[PATCH v9 06/14] smp: Enable preemption early in smp_call_function_many_cond()

From: Chuyi Zhou

Date: Tue Jun 30 2026 - 07:24:32 EST


smp_call_function_many_cond() still has to keep the caller pinned to the
current CPU while the remote IPI request is built and dispatched. This
protects the queueing state and CPU-hotplug boundary that are required
before the synchronous wait starts:

- It protects the current CPU's per-CPU scratch cpumask,
cfd->cpumask_ipi. Another task running on the same CPU could otherwise
enter smp_call_function_many_cond() and reuse that scratch cpumask
before the current caller has finished building and sending the IPI
request.

- It provides the CPU-hotplug exclusion required by the CSD queueing
side. New CSDs must not be queued after smpcfd_dying_cpu() has flushed
the outgoing CPU's callback queue. Keeping preemption disabled until
all required CSDs have been queued and the corresponding IPIs have
been sent prevents CPU offline from crossing that boundary in the
middle of the queueing operation.

The CSD acquisition side also relies on that caller-side CPU pinning.
csd_lock() waits for CSD_FLAG_LOCK to clear and then marks the CSD busy
with a regular store, so another task on the same CPU must not be
allowed to acquire and reinitialize the same per-CPU CSD concurrently.

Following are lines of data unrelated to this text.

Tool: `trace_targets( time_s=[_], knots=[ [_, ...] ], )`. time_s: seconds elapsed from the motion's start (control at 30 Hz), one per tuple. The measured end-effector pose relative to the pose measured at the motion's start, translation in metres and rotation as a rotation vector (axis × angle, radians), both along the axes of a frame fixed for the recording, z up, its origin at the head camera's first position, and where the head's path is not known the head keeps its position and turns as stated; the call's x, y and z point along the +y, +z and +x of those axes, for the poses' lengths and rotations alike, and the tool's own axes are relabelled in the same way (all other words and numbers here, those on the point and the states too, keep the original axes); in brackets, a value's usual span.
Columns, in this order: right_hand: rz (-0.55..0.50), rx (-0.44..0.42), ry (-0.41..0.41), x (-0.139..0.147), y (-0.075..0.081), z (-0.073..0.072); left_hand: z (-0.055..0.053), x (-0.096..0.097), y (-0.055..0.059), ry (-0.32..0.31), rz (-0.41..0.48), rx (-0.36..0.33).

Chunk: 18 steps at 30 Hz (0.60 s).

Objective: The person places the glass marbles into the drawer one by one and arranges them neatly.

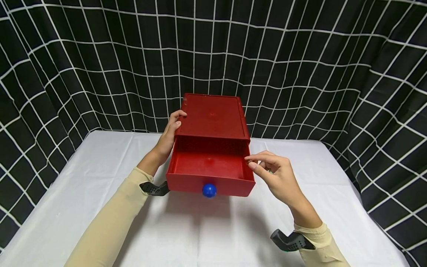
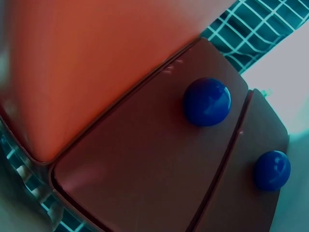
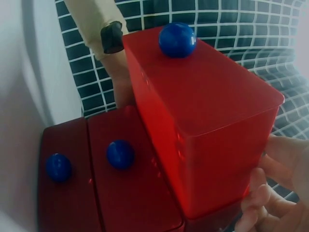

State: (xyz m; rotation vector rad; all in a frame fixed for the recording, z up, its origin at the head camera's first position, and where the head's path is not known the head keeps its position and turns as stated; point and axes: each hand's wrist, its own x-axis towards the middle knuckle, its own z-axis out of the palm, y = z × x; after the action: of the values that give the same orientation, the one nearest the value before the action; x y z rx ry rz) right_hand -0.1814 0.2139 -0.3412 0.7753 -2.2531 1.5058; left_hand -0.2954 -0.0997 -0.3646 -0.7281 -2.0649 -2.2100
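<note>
Nearest the viewer, two stretchy beige sleeves [image 1: 106, 222] each carry a matte black wrist camera [image 1: 290, 241] over a white cloth-covered tabletop [image 1: 207, 246]. Beyond them the person's right hand [image 1: 280, 176] hovers at the right rim of the open top drawer [image 1: 190, 184], its thumb and forefinger tips almost meeting there (a green speck [image 1: 269, 172] shows among the fingers, though whether they pinch anything cannot be told). The hollow of the drawer therefore lies just left of those fingertips, its depth running away from the person, and the right hand is the nearer one to its opening. The drawer is a smooth red plastic box, its front set with a glossy round blue knob [image 1: 209, 190]. Under it, in the left wrist view, sit two closed drawers [image 2: 140, 159] with matching knobs. The left hand [image 1: 165, 139] rests against the left side of the red cabinet [image 1: 213, 118], fingertips at its top edge. Farthest off hangs a rippling black curtain [image 1: 200, 46] with a white grid.
</note>
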Motion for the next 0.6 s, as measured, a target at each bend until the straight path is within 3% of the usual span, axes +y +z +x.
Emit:
trace_targets(
  time_s=[0.6],
  knots=[
    [0.016, -0.030, 0.002, 0.0017, 0.0011, 0.0002, -0.0011, 0.0000, -0.0012, 0.002, -0.005, -0.006]
  ],
)
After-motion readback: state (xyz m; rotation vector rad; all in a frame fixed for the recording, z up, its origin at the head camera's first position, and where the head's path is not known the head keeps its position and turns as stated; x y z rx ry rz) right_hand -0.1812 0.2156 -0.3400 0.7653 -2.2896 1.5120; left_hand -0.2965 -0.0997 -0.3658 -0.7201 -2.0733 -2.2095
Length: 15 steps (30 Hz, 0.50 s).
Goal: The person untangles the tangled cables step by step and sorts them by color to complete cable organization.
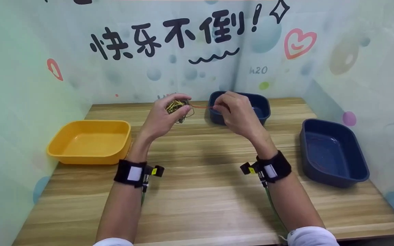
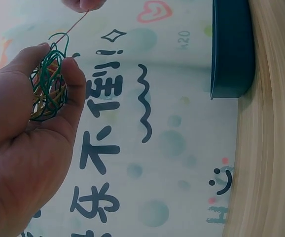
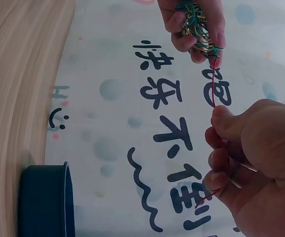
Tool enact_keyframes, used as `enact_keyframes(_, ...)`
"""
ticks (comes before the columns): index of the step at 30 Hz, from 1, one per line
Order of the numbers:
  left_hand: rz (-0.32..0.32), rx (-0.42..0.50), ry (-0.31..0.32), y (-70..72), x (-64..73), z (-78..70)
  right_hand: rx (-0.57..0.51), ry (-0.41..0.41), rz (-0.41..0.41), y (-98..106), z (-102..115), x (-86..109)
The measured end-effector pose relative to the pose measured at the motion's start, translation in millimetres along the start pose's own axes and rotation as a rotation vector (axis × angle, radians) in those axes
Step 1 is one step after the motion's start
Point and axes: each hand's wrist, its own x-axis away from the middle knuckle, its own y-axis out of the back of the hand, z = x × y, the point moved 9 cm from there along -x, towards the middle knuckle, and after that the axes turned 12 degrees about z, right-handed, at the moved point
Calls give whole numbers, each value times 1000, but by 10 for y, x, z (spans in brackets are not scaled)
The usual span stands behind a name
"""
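My left hand (image 1: 159, 119) holds a tangled bundle of thin wires (image 2: 49, 91), green, yellow and dark, with thumb and fingers curled round it above the table. From the bundle a red wire (image 3: 213, 86) runs out taut to my right hand (image 1: 239, 112). Thumb and forefinger of the right hand pinch that wire. In the right wrist view its loose end comes out below the curled fingers. The part of the wire inside the right hand is hidden. In the head view the right hand overlaps the dark blue bin behind it.
A yellow bin (image 1: 89, 160) stands on the table (image 1: 190, 205) at the left. One dark blue bin (image 1: 266, 115) is at the back by the wall, another dark blue bin (image 1: 315, 174) at the right. Printed cloth walls (image 1: 197, 82) close in the back and sides.
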Motion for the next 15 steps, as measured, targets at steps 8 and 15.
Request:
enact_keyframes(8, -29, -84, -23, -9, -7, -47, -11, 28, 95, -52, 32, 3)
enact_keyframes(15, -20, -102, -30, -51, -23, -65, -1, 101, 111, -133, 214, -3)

After the callbacks have been queued and the IPIs have been sent, the
caller only performs the final csd_lock_wait() completion wait. If it is
preempted there, another task running on the original CPU may enter
smp_call_function_many_cond(), but any attempt to reuse the same per-CPU
CSD will block in csd_lock() until the previous callback clears
CSD_FLAG_LOCK. The final csd_lock_wait() does not acquire or reinitialize
the CSD, so it does not need the same caller-side preemption-disabled
protection.

The wait mask is task-local, so it cannot be overwritten by another task
on the original CPU. The per-CPU CSD storage also remains allocated
across CPU offline, so csd_lock_wait() can safely dereference it even if
the target CPU is offlined after the caller is unpinned.

With those requirements satisfied, enable preemption before the
synchronous csd_lock_wait() loop. This makes the potentially long wait
preemptible and migratable while keeping the CPU-pinned section around
the remote CPU selection and IPI dispatch.

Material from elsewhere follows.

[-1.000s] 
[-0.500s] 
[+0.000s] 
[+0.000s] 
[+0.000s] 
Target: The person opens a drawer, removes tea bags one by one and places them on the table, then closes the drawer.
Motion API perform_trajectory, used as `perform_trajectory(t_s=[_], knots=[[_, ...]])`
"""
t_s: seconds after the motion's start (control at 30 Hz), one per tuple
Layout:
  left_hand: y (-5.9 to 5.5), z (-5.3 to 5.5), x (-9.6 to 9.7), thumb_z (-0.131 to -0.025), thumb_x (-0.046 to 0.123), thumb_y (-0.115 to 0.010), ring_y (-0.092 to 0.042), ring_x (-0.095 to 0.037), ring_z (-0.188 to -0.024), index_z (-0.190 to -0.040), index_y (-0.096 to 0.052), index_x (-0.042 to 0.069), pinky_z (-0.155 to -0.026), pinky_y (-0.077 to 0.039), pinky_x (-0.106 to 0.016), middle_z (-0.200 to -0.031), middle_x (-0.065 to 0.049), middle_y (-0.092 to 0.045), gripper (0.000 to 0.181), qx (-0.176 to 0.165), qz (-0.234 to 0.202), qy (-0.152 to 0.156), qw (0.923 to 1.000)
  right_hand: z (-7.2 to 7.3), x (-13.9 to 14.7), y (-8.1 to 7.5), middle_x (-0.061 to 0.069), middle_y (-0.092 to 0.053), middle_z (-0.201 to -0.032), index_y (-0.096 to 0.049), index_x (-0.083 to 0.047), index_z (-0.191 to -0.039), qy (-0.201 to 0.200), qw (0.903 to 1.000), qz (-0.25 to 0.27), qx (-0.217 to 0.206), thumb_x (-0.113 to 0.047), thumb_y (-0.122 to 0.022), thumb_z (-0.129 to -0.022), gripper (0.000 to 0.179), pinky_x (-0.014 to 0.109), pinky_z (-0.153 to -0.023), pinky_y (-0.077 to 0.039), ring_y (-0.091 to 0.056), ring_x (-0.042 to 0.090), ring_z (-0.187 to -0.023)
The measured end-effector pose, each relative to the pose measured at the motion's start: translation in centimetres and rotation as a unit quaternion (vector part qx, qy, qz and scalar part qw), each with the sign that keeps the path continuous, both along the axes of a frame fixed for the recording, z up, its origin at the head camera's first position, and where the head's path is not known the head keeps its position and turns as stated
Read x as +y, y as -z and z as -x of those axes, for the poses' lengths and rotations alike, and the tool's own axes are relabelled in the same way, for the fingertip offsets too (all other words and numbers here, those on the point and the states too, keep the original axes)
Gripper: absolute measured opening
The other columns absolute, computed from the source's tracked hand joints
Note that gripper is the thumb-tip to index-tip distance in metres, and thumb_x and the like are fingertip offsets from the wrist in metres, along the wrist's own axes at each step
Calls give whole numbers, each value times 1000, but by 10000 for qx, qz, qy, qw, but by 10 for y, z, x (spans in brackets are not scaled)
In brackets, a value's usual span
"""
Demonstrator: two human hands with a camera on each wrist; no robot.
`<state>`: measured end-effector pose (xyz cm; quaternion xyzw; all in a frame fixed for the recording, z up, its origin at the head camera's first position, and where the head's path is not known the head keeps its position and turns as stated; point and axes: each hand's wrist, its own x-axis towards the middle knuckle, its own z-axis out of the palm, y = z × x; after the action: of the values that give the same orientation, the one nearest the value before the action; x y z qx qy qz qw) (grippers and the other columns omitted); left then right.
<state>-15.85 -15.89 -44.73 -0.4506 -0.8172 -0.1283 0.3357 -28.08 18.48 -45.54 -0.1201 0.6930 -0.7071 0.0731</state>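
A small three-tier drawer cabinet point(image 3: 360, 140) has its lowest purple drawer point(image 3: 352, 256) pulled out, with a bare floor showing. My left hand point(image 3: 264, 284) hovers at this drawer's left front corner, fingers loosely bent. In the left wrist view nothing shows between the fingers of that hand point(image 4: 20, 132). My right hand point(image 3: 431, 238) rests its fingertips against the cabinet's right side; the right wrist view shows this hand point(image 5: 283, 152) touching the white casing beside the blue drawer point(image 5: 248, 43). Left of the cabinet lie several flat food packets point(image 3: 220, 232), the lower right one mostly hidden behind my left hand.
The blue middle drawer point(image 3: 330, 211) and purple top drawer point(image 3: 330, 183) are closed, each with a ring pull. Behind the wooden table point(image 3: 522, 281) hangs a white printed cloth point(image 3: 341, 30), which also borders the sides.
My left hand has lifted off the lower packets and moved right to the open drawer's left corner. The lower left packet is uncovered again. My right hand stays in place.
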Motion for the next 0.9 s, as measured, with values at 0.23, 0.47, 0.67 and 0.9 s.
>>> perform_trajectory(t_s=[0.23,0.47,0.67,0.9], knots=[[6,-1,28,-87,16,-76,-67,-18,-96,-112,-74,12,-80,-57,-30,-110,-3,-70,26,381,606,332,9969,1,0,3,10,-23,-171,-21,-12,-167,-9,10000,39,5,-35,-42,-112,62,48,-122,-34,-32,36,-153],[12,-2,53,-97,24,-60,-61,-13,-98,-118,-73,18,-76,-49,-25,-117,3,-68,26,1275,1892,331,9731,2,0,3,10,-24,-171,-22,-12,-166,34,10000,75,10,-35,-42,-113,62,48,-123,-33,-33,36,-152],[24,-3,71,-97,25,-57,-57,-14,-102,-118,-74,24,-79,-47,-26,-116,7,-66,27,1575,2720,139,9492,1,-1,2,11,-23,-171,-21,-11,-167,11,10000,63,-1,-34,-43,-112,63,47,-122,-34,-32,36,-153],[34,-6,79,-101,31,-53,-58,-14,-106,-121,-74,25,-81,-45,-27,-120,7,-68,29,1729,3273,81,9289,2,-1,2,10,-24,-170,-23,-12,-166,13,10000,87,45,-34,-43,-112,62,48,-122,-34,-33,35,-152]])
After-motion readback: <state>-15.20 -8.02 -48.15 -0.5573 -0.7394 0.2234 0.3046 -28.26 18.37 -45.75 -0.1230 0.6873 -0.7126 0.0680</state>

Signed-off-by: Chuyi Zhou <zhouchuyi@xxxxxxxxxxxxx>
Tested-by: Paul E. McKenney <paulmck@xxxxxxxxxx>
Reviewed-by: Sebastian Andrzej Siewior <bigeasy@xxxxxxxxxxxxx>
---
kernel/smp.c | 28 ++++++++++++++++++----------
1 file changed, 18 insertions(+), 10 deletions(-)

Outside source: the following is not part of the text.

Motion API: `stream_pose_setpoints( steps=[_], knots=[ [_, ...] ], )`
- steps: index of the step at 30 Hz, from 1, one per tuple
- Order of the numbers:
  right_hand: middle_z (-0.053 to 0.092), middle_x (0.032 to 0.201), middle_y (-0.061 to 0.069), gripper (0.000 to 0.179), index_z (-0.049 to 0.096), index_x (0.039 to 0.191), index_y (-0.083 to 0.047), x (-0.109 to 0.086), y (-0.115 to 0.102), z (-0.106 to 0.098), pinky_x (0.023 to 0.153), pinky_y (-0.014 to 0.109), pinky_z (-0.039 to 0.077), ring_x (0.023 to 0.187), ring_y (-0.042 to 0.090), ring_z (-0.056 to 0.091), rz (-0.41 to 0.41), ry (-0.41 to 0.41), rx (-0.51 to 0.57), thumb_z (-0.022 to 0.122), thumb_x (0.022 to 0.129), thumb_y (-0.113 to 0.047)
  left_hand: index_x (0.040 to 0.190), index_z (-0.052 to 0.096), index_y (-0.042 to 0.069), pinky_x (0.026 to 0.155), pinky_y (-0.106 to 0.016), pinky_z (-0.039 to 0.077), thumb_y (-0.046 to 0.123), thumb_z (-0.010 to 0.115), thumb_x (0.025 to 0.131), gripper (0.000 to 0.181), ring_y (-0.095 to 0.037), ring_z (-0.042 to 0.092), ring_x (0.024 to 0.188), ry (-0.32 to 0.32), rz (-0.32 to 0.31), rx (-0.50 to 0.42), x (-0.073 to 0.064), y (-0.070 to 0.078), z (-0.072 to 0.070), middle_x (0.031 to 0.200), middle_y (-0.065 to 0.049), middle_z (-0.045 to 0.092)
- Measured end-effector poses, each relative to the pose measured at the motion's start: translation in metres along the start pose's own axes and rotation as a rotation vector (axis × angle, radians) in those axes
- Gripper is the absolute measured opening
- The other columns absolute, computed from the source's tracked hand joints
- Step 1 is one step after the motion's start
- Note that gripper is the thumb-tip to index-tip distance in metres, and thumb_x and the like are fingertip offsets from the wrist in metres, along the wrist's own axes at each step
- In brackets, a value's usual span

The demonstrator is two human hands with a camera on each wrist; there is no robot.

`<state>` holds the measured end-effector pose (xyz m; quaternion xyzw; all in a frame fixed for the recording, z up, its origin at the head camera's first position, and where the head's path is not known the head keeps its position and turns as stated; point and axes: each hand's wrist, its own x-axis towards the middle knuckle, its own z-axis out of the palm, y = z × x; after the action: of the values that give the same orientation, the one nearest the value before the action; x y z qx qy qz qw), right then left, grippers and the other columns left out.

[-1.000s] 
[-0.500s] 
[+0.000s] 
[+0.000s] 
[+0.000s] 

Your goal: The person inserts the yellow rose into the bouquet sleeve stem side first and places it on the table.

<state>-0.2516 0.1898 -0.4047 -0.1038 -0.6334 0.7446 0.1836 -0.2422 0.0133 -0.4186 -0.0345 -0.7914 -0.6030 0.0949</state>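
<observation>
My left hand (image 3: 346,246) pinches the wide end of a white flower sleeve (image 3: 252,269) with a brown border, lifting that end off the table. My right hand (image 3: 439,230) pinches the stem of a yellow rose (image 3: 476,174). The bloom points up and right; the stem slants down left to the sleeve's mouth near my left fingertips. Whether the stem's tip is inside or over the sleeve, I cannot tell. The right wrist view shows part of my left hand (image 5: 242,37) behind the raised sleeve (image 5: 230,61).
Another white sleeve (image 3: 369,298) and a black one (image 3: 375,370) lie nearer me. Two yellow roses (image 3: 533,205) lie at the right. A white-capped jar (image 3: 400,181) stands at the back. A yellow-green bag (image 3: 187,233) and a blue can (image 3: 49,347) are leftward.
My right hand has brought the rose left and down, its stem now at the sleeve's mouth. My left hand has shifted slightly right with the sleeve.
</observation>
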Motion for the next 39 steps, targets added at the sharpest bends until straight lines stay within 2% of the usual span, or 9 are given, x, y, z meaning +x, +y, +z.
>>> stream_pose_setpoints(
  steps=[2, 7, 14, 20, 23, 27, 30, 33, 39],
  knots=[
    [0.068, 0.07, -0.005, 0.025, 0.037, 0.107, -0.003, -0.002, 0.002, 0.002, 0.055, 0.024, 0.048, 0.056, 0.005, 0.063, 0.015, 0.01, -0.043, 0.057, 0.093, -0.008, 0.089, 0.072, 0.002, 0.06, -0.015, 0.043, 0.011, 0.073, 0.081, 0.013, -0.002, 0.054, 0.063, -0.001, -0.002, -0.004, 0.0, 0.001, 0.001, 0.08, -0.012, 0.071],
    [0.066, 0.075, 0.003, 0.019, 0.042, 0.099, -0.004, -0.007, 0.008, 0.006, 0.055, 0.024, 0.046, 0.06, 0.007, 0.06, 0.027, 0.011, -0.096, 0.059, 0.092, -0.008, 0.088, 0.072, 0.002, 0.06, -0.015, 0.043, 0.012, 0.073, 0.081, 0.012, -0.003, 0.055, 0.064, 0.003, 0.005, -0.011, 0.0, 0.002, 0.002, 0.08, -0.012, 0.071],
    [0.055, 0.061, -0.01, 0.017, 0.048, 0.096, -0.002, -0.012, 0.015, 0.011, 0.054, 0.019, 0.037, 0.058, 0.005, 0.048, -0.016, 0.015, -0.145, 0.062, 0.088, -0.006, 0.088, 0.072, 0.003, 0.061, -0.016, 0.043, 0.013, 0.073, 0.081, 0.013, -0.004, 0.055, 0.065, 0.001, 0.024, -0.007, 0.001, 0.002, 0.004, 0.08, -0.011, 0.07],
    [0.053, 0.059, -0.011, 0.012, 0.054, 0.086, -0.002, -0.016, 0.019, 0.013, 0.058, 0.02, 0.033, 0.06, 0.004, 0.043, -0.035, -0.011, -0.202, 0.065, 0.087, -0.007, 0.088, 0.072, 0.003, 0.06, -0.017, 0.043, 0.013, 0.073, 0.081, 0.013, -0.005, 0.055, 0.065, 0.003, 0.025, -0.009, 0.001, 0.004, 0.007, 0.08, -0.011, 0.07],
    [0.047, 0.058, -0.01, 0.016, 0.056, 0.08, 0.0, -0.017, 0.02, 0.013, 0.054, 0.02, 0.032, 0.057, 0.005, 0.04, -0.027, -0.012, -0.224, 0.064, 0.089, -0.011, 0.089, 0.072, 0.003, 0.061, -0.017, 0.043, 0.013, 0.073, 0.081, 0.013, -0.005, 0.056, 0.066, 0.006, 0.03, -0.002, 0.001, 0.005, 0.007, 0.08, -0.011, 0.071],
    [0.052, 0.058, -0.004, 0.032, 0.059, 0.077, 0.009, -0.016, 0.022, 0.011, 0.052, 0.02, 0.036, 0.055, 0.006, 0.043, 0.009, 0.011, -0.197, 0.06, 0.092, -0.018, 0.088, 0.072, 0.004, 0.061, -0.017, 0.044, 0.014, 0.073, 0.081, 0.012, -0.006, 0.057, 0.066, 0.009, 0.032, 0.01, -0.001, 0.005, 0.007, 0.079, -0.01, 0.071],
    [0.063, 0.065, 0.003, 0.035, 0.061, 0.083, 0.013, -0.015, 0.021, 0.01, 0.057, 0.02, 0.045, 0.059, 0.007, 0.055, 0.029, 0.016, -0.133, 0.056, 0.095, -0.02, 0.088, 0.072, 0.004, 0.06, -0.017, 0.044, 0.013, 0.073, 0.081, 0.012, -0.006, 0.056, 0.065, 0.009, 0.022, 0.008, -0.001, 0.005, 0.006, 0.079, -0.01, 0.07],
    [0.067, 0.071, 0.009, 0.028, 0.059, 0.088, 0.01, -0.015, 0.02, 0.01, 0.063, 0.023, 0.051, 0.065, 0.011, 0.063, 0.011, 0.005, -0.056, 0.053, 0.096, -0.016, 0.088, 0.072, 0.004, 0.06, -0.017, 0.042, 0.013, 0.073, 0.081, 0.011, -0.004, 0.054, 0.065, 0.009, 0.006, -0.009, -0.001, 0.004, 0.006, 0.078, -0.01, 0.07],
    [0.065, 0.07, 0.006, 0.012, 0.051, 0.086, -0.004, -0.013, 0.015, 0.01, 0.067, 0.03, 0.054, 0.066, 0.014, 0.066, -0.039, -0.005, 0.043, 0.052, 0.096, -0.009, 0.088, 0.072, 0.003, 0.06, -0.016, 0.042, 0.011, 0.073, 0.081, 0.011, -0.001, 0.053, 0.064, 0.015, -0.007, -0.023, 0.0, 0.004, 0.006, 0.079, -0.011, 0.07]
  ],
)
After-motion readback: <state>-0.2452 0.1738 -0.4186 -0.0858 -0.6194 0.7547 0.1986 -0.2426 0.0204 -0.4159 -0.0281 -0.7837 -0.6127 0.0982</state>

diff --git a/kernel/smp.c b/kernel/smp.c
index e76de3010b30..92f984754139 100644
--- a/kernel/smp.c
+++ b/kernel/smp.c
@@ -858,15 +858,14 @@ static void smp_call_function_many_cond(const struct cpumask *mask,
unsigned int scf_flags,
smp_cond_func_t cond_func)
{
- int cpu, last_cpu, this_cpu = smp_processor_id();
struct cpumask *cpumask, *task_mask;
bool wait = scf_flags & SCF_WAIT;
struct call_function_data *cfd;
+ int cpu, last_cpu, this_cpu;
bool run_remote = false;
int nr_cpus = 0;

- lockdep_assert_preemption_disabled();
-
+ this_cpu = get_cpu();
cfd = this_cpu_ptr(&cfd_data);
task_mask = smp_task_ipi_mask(current);
if (task_mask)
@@ -952,6 +951,16 @@ static void smp_call_function_many_cond(const struct cpumask *mask,
local_irq_restore(flags);
}

+ /*
+ * The IPI work has been queued and dispatched. On PREEMPT kernels,
+ * tasks created through dup_task_struct() have task-local wait masks.
+ * The boot init_task can fall back to cfd->cpumask when the mask is
+ * not inlined, but other tasks still use task-local masks and cannot
+ * overwrite it. On !PREEMPT kernels, preempt_enable() cannot schedule
+ * another task, so the per-CPU mask remains protected.
+ */
+ put_cpu();
+
if (run_remote && wait) {
for_each_cpu(cpu, cpumask) {
call_single_data_t *csd;
@@ -964,15 +973,14 @@ static void smp_call_function_many_cond(const struct cpumask *mask,

/**
* smp_call_function_many() - Run a function on a set of CPUs.
- * @mask: The set of cpus to run on (only runs on online subset).
- * @func: The function to run. This must be fast and non-blocking.
- * @info: An arbitrary pointer to pass to the function.
- * @wait: If true, wait (atomically) until function has completed
- * on other CPUs.
+ * @mask: The set of cpus to run on (only runs on online subset).
+ * @func: The function to run. This must be fast and non-blocking.
+ * @info: An arbitrary pointer to pass to the function.
+ * @wait: If true, wait (atomically) until function has completed
+ * on other CPUs.
*
* You must not call this function with disabled interrupts or from a
- * hardware interrupt handler or from a bottom half handler. Preemption
- * must be disabled when calling this function.
+ * hardware interrupt handler or from a bottom half handler.
*
* @func is not called on the local CPU even if @mask contains it. Consider
* using on_each_cpu_cond_mask() instead if this is not desirable.
--
2.20.1